Te odiaban y lo hacían con razón. Sin jugar, sin acercarte siquiera al terreno de juego, sabíamos que ibas a ganar a cualquier competencia. No dejabas espacio ni posibilidad alguna a ser vencido. Bailabas mejor que nadie, tu agudeza mental era insuperable e incluso en aquello que nadie por pudor era capaz de intentar, fuiste siempre el más osado, el más atrevido. Abarcaste el cielo de tus amigos de todas las formas posibles, les humillaste, les hiciste ver su pequeñez y eso no se perdona. Debiste suponer que en algún momento iban a pasarte cuenta, hundirte el cuchillo hasta ver en tus ojos brotar la sorpresa.

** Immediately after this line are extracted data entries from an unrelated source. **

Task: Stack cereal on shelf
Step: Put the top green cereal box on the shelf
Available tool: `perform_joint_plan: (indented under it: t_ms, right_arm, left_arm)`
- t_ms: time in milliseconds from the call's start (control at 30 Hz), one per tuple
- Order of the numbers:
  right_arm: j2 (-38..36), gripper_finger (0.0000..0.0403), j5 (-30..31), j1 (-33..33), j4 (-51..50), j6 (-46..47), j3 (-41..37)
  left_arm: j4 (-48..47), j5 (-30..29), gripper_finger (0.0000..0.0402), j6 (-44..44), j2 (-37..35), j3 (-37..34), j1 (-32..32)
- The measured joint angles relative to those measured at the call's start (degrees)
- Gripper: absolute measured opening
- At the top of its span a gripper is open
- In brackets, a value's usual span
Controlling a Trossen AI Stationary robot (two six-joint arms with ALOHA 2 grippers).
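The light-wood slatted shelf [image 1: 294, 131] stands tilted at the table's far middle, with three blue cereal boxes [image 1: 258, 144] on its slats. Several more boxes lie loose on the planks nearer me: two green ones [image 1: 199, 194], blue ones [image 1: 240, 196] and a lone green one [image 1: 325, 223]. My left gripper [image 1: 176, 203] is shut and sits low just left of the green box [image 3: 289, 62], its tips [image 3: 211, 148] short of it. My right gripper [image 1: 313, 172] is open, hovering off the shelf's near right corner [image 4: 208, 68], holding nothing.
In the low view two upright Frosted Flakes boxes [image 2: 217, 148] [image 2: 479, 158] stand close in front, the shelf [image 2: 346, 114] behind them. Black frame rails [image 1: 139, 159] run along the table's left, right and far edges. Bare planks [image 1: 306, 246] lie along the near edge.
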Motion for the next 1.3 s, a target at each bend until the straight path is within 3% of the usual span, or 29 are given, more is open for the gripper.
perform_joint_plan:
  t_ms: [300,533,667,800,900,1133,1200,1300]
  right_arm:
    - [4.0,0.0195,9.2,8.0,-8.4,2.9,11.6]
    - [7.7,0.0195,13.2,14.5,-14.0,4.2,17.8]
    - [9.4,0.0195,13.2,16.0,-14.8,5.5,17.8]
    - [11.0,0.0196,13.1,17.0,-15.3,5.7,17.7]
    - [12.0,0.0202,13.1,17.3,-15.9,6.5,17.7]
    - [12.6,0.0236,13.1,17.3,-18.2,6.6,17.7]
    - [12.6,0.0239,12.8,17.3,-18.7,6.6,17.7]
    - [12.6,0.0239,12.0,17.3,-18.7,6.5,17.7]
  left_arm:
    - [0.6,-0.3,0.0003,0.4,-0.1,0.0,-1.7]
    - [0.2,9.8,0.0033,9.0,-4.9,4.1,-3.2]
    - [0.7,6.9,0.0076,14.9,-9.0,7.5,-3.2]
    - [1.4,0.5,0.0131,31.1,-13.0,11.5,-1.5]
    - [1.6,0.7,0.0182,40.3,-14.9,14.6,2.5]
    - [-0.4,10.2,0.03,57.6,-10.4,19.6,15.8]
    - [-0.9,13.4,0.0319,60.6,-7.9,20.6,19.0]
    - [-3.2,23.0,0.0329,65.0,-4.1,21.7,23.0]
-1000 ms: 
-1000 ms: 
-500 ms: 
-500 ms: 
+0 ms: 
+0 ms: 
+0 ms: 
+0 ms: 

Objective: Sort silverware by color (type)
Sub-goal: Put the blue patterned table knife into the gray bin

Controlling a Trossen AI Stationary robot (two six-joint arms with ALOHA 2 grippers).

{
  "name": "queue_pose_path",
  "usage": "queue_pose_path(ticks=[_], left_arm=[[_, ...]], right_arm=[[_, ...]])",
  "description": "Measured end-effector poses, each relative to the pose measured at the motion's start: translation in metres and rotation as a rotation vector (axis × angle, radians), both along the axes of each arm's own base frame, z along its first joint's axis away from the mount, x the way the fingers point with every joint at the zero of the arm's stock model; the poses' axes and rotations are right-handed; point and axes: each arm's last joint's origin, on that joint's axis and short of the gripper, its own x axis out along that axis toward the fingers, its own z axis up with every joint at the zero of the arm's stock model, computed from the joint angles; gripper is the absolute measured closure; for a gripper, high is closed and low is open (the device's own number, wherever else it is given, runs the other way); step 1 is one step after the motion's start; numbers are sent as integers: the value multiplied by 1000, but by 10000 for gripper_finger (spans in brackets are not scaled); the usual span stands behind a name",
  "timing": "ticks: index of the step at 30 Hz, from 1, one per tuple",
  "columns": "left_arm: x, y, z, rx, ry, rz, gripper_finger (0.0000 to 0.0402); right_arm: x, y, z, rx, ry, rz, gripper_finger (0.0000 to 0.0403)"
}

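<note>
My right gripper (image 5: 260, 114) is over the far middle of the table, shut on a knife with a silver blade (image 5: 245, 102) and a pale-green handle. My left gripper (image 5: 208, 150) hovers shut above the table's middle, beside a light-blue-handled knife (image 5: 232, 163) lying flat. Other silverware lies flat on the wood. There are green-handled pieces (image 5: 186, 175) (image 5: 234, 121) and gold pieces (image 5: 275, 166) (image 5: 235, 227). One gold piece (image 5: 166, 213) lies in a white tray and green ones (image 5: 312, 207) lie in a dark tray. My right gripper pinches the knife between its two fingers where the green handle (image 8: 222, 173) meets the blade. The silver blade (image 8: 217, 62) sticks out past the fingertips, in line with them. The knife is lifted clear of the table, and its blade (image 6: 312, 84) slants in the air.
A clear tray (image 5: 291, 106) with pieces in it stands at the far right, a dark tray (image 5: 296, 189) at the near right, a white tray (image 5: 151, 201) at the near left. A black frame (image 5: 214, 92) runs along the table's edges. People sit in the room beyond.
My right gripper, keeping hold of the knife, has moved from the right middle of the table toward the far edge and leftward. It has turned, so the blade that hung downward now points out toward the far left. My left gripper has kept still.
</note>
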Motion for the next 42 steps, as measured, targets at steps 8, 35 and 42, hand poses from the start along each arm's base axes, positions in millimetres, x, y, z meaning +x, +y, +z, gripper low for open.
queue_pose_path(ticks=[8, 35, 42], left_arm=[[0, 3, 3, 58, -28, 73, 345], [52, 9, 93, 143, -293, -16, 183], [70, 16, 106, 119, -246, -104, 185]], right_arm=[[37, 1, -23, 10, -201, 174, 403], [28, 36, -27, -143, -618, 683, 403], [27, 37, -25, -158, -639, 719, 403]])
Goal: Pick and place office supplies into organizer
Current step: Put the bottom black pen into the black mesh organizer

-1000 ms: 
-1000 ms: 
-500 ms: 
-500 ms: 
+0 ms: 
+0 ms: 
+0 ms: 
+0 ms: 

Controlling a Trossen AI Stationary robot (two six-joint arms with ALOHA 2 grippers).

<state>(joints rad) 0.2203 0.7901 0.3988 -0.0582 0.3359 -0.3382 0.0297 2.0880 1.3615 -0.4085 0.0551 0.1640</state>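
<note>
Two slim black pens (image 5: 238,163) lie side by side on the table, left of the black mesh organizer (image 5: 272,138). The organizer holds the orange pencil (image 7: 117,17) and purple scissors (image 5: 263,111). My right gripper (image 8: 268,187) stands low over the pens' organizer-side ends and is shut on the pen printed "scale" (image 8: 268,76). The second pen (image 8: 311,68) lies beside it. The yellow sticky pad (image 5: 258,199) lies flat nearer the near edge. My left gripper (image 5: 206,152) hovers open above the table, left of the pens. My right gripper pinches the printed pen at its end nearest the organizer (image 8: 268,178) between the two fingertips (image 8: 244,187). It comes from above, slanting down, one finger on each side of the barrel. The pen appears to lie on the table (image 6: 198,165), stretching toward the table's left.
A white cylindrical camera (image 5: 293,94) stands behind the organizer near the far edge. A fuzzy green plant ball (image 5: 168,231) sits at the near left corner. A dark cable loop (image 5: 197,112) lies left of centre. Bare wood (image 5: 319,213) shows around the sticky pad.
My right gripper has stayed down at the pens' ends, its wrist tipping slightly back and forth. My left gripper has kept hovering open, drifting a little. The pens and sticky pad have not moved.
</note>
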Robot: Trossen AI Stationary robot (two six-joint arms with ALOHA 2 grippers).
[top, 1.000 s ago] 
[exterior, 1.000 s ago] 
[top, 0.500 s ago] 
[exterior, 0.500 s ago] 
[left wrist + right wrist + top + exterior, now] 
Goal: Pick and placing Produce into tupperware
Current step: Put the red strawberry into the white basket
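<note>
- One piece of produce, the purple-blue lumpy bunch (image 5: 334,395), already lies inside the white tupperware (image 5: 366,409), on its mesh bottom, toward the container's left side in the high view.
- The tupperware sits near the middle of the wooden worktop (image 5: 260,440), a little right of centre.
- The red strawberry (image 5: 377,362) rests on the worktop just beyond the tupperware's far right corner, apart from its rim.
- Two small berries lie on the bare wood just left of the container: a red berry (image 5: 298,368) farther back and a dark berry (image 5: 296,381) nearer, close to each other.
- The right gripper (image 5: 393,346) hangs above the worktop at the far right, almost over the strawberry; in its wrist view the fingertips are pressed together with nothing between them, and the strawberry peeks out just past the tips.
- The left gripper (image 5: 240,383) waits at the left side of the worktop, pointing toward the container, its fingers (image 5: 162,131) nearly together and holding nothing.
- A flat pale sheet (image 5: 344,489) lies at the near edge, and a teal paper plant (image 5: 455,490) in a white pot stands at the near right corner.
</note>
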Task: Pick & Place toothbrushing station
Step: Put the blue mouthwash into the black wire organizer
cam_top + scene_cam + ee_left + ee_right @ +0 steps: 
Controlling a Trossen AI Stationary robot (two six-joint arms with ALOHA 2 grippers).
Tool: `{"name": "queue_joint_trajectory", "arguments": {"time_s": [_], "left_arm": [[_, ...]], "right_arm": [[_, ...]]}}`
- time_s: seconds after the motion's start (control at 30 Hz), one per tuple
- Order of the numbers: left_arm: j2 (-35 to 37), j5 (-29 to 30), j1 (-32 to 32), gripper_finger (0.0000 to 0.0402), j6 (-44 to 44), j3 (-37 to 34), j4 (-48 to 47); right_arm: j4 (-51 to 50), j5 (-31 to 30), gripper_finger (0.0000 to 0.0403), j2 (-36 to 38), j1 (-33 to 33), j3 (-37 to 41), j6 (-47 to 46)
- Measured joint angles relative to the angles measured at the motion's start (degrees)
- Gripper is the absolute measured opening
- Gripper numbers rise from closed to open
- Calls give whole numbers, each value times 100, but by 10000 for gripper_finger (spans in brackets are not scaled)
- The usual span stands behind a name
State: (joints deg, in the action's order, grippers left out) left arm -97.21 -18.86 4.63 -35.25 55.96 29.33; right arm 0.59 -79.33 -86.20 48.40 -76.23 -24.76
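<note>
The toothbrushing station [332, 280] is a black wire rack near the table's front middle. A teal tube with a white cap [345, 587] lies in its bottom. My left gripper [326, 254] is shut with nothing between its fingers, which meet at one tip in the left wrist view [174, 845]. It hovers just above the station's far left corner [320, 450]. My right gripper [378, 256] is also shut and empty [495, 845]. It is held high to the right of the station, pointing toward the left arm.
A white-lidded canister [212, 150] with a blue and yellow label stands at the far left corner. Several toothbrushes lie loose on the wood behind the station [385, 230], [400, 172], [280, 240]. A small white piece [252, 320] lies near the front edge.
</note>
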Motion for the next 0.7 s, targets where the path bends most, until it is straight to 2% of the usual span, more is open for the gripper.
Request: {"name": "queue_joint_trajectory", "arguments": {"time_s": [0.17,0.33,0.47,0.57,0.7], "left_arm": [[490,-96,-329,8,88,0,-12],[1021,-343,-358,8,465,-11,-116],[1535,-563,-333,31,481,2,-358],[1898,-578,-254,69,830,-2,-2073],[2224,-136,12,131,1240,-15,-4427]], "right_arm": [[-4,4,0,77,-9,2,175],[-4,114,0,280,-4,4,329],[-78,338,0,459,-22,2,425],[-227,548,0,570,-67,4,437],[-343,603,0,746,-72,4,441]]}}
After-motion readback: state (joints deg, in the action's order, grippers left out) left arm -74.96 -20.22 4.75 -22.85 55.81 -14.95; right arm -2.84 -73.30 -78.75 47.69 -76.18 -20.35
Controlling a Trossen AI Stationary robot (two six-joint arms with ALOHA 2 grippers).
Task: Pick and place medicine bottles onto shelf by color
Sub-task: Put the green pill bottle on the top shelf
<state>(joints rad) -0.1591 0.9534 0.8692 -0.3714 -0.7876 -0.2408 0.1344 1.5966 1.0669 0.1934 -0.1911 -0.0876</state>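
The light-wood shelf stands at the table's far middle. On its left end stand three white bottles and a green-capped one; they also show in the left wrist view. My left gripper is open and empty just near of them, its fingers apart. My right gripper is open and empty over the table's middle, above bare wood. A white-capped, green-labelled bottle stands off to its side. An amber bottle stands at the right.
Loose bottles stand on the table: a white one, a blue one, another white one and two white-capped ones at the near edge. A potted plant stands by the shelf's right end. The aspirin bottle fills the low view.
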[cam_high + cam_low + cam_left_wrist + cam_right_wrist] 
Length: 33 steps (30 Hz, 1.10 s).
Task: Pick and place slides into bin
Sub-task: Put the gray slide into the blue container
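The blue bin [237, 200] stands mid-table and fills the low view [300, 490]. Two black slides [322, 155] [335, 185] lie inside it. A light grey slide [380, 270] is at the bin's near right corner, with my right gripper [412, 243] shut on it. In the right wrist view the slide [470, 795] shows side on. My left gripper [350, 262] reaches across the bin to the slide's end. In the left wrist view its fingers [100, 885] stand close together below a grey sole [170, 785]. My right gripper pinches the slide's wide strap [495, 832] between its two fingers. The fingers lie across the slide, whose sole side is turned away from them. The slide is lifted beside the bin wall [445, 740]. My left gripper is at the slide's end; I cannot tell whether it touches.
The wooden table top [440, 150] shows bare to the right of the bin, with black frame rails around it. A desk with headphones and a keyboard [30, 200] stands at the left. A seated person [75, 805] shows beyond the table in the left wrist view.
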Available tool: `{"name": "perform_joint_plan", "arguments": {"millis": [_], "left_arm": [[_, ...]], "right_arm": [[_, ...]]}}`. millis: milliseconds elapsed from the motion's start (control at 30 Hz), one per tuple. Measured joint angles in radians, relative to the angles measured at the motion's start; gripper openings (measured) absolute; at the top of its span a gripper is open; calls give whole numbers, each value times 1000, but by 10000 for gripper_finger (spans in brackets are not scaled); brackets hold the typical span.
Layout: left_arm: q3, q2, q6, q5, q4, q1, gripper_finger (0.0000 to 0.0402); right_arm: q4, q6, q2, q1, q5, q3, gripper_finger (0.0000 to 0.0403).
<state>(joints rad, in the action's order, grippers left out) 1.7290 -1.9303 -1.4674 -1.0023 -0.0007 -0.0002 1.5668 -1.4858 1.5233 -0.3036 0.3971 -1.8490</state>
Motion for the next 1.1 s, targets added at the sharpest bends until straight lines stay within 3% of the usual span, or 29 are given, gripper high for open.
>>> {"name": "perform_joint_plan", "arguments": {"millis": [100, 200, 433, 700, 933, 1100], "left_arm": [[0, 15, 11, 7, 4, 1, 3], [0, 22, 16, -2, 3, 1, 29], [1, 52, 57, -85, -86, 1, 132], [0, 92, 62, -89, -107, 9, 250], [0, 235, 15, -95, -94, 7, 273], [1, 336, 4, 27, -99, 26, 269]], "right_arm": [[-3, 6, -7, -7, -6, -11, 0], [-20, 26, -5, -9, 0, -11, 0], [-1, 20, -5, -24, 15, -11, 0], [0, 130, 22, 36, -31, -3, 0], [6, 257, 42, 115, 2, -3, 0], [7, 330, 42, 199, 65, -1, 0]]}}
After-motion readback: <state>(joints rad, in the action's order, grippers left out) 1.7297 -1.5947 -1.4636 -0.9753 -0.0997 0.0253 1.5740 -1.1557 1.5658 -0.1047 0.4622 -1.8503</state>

Nunca entendiste que la vida es un equilibrio, que no podías llevarte todos los triunfos y las medallas hacia tu alforja, que esos atrevimientos se pagan caro, en algunos casos se saldan con la vida. Las cosas están organizadas en este mundo de tal modo que solo los espíritus mediocres tienen derecho a existir. Los que tienen un determinado talento que sobrepasa el promedio se ven obligados a desaparecer o dado el caso a pasar por locos, seres desajustados, parias de la vida. Pero tú te resististe, no quisiste desaparecer, fuiste un tipo tozudo y al mundo le importa un carajo la petulancia de los seres extraordinarios, tarde o temprano les hincan y les hacen beber de su propia saliva. Ahora estás ahí, tendido en ese féretro, frío, inmóvil, calladito, incapaz de arrebatar las novias a tus amigos. Tus piernas están tullidas, ya no quedan más carreras por ganar y tus ojos cerrados perdieron, para siempre, su mirada aguda e inteligente.
Nosotros tus amigos de siempre vinimos a despedirte, a darte el último adiós. Todos sabíamos de los sinsabores por los que pasaste en estos años. Teníamos la certeza de que los hombres como tú un día pierden el camino, se extravían como una brújula loca y empiezan a descender, a bajar por una pendiente resbaladiza, tomando casi siempre una decisión cobarde, como la que tú tomaste. Al final, sin embargo, solo nos queda reconocer que desde esa posición de serenidad que exhibes, también te envidiamos. Hasta en la muerte nos has superado a todos y has dejado escapar una sonrisa cómplice en tus labios, un guiño travieso en los ojos, como quien dice a cada uno de nosotros —¡En este terreno también te he vencido!